Der Trend stammt aus den USA und schwappte vor allem über die Feuerwehren nach Deutschland, er ist besonders im Münsterland verbreitet. Inzwischen beteiligen sich auch Vereine, Clubs und andere private Gruppen. Auch Redaktionen unserer Zeitung waren von lokalen Gruppen herausgefordert worden, allerdings waren das harmlose Aktionen. In Isselburg hatte sich erst einige Tage zuvor der Fanclub "Werther Knappen" einer Wasser-Wette gestellt. Die Schalkefans aber beließen es dabei, sich mit Wasserballons zu bewerfen. "Solche Aktionen sind Privatveranstaltungen und nicht genehmigungspflichtig. Daher können wir nur an die Vernunft aller appellieren, an die Folgen zu denken und Risiken zu vermeiden", sagt der Borkener Polizeisprecher.
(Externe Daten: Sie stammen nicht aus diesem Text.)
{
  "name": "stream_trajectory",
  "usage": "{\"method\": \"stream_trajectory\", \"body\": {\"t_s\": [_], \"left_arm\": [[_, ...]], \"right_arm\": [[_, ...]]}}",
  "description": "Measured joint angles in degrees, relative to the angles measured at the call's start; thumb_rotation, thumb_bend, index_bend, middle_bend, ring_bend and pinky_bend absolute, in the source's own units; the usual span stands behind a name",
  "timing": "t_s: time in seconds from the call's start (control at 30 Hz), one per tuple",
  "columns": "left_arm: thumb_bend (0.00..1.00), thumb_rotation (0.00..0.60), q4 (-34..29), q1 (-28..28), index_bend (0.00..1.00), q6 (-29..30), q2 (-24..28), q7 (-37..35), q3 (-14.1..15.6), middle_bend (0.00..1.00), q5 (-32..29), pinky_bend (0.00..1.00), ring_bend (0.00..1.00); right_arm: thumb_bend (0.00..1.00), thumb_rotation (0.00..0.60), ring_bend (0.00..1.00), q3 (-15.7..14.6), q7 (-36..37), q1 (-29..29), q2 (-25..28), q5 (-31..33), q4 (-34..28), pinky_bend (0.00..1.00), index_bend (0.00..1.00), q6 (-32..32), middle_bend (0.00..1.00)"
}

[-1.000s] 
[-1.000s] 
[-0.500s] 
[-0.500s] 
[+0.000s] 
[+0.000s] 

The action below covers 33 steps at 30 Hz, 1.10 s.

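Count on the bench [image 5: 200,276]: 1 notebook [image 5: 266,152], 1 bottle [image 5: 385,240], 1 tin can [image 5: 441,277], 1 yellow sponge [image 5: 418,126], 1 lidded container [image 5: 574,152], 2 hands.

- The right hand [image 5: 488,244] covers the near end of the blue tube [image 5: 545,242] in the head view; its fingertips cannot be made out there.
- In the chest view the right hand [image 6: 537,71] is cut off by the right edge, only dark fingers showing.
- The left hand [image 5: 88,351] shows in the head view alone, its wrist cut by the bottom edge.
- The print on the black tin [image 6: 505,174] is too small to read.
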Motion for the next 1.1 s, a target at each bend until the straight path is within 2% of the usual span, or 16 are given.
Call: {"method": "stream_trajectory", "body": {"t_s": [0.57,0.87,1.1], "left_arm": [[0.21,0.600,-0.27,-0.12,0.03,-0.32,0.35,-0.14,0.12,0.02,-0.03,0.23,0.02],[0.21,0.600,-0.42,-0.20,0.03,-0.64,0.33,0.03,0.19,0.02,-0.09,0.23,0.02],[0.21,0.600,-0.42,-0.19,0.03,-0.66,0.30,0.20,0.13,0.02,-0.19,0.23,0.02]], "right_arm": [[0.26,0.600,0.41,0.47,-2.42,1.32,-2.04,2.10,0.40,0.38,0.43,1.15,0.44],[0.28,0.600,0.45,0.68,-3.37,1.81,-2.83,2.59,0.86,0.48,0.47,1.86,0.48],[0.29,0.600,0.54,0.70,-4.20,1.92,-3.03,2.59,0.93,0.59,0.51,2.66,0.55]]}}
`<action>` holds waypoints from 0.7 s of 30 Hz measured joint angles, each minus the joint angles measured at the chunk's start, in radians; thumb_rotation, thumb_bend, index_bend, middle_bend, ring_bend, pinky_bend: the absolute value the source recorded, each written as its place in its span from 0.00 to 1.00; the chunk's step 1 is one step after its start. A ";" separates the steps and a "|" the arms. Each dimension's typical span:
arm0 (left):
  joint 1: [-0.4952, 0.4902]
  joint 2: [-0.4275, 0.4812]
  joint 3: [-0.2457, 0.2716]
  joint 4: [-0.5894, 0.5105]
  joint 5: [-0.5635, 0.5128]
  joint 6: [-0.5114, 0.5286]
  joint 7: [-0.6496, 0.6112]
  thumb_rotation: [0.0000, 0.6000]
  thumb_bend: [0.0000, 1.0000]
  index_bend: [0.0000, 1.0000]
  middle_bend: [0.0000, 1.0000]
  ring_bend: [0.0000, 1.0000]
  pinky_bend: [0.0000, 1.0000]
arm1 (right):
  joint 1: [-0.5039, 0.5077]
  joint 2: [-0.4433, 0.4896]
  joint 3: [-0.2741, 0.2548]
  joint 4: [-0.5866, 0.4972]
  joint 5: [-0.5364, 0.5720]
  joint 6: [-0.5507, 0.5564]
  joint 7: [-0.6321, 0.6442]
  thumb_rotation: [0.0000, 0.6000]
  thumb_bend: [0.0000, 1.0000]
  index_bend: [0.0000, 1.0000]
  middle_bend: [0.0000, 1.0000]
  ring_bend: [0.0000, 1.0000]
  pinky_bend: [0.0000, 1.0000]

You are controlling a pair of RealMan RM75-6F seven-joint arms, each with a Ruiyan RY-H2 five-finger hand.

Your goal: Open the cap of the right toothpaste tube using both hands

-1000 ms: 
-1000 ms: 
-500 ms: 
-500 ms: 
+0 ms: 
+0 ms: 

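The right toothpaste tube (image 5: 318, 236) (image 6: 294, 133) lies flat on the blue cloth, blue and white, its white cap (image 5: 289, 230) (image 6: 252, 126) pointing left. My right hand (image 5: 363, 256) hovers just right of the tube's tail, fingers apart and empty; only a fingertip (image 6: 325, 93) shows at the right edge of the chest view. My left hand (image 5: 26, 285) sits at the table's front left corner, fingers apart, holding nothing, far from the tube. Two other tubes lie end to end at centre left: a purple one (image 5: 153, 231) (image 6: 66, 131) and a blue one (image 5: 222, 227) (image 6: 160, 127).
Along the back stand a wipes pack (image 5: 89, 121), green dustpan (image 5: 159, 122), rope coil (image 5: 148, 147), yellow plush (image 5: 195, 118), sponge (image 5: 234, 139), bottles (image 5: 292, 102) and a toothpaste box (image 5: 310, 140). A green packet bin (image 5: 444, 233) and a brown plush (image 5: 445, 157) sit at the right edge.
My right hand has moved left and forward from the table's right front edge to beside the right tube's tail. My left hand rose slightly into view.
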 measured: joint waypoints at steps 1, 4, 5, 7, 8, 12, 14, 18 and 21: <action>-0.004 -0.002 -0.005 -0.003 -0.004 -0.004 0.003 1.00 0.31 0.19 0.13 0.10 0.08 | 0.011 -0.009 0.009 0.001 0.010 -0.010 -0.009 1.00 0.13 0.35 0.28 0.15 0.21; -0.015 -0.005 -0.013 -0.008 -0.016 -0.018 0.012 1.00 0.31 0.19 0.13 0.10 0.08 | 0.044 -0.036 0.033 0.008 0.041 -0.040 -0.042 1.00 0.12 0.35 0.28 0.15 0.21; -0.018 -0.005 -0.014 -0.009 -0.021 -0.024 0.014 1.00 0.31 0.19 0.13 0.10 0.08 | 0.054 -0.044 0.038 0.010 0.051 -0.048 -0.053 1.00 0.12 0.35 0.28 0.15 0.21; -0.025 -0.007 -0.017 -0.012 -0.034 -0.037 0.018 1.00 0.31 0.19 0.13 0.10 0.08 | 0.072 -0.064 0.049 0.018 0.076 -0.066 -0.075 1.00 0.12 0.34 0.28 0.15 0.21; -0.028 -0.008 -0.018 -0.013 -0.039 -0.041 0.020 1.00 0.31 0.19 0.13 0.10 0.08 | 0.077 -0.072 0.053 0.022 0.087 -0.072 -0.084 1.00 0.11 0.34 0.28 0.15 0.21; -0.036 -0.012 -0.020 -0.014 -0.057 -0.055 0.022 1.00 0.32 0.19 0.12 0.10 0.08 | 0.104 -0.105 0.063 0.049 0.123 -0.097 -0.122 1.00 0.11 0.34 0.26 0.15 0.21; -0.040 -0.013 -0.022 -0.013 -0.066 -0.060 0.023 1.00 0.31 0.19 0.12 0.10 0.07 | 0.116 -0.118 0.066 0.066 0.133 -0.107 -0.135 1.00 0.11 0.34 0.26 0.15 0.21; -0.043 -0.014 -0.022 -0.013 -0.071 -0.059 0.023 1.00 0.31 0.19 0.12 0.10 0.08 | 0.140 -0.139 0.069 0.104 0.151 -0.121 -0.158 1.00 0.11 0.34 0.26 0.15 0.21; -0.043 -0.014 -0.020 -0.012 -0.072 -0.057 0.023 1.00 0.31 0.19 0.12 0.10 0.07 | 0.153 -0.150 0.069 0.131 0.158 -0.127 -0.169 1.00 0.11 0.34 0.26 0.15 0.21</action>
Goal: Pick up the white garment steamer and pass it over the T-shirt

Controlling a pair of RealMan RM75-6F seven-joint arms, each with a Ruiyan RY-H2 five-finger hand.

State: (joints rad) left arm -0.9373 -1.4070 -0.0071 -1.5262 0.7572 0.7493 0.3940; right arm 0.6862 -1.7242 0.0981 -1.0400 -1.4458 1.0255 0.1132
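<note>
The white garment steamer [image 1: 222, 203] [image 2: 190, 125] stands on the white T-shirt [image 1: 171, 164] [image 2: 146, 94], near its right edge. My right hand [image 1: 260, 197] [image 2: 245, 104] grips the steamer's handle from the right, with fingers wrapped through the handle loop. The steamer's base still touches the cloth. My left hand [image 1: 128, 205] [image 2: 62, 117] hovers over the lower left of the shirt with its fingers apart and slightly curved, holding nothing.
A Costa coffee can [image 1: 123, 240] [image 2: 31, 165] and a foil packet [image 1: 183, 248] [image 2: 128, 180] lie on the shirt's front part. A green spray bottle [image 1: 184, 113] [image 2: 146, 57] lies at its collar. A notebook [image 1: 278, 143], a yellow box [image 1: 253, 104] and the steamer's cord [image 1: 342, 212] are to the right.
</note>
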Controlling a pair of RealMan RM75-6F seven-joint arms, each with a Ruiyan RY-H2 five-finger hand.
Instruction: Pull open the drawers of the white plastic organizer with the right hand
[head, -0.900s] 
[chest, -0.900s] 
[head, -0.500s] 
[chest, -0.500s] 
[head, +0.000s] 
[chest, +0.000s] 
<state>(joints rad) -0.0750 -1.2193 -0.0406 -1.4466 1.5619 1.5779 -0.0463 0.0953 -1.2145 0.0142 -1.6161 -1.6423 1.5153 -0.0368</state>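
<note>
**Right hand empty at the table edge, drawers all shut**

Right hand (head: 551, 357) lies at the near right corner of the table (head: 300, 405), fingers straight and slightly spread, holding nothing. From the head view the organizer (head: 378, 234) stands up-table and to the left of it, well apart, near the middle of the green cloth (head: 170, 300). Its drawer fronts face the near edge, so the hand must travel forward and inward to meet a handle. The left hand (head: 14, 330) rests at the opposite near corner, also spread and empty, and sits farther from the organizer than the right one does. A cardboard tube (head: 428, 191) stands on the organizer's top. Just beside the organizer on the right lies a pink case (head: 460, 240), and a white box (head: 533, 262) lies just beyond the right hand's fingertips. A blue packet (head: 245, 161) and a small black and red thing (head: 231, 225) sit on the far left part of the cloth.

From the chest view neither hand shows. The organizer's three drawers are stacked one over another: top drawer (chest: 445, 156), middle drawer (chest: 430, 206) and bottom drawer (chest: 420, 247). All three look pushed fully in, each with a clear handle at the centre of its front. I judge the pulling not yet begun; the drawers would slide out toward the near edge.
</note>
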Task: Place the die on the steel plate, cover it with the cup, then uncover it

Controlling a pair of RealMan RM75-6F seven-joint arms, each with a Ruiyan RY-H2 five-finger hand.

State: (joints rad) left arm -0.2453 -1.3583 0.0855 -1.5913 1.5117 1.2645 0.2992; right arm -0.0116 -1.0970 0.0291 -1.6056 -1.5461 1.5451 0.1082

Generell verbieten kann man die "Cold Water Challenges" nicht, weiß der Sprecher der Feuerwehren in NRW, Christoph Schöneborn. "Die Erstellung solcher Videoclips ist dem privaten Lebensbereich zuzuordnen. Das hat nichts mit der Feuerwehrtätigkeit zu tun." Laut der Unfallkasse NRW besteht kein Feuerwehr-Unfallversicherungsschutz. Anfang Juni habe der Verband in Absprache mit dem Innenministerium ein Schreiben an alle Feuerwehren herausgegeben, in dem über die rechtliche Situation aufgeklärt und für den umstrittenen Trend sensibilisiert wird. "Anfangs war es eine lustige Idee, doch durch den massiven Wettbewerb wurden die Aktionen immer waghalsiger und gefährlicher." Ende Juni waren in Mettingen, ebenfalls im Münsterland, neun Menschen bei einem Videodreh verletzt worden, als sie sich in einem mit Wasser gefüllten Muldenkipper von einem Traktor ziehen ließen. Durch die Wellenbewegung gerieten sie unter Wasser und prallten gegen die Wände.

NRW-Innenminister Ralf Jäger (SPD) appellierte "an den gesunden Menschenverstand, sich und andere nicht in Gefahr zu bringen" und solche Aktionen zu unterlassen. Er habe den Eindruck, dass die "nötige Einsicht" bei den Feuerwehren inzwischen vorhanden sei. Es gebe genügend Wettkampfmöglichkeiten, um sich in Leistungsfähigkeit, Geschick und Wissen zu messen.

In Dorsten hat der Leiter der Feuerwehr, Andreas Fischer, bereits im Juni alle Videos aus dem Internet löschen lassen - Protesten zum Trotz. Sie würden "nicht der Einsatzbereitschaft der Freiwilligen Feuerwehr in Dorsten entsprechen". Die Feuerwehr sei Teil der Verwaltung der Stadt Dorsten und müsse entsprechend nach außen dargestellt werden. Das sieht auch sein Kollege aus Borken so. "Wenn man sich die Videos ansieht, besteht dabei teilweise die Gefahr, dass die Feuerwehr der Lächerlichkeit preisgegeben wird", sagt Johannes Thesing, Kreisbrandmeister von Borken, zu dem auch Isselburg gehört.

Die Staatsanwaltschaft hat das Video beschlagnahmt. Der stellvertretende Bürgermeister von Isselburg hat sich an alle Vereine und Verbände mit der Botschaft gewandt, aus Respekt vor den Angehörigen des Toten solle mit diesen Aktionen in Isselburg nun Schluss sein. Im Internet fordern ehemalige Teilnehmer der Aktionen und andere Bürger, die Filme zu entfernen.